• What to do: Each line of the material should be set down exactly. Pictures are not part of the copy.
• • • • • • •
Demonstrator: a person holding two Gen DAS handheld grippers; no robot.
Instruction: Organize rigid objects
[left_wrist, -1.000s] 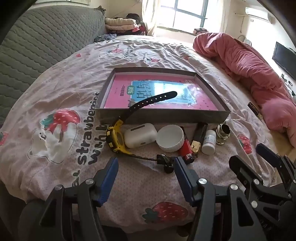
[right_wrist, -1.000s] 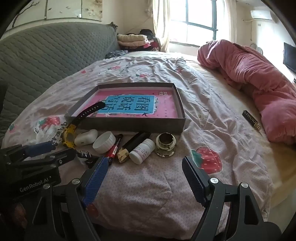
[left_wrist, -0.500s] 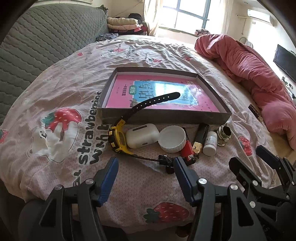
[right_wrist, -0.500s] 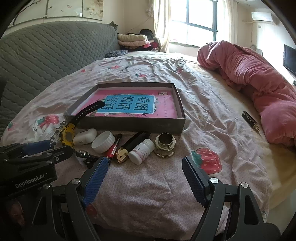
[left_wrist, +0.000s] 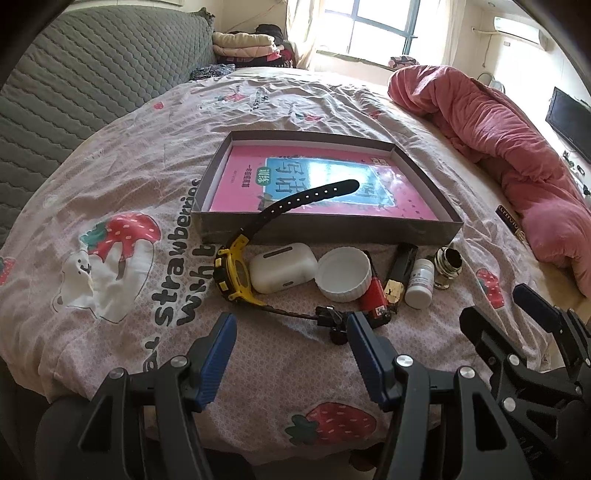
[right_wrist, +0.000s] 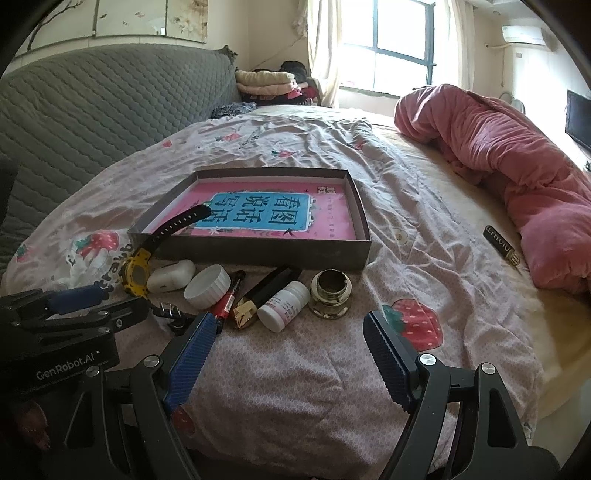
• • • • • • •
• Output:
Demonstrator: a person holding two Gen DAS handheld grippers; no robot.
Instruction: Organize rigid objects
[left_wrist, -1.000s] 
[right_wrist, -1.000s] 
[left_wrist, -0.500s] 
[right_wrist, -0.500s] 
[left_wrist, +0.000s] 
[right_wrist, +0.000s] 

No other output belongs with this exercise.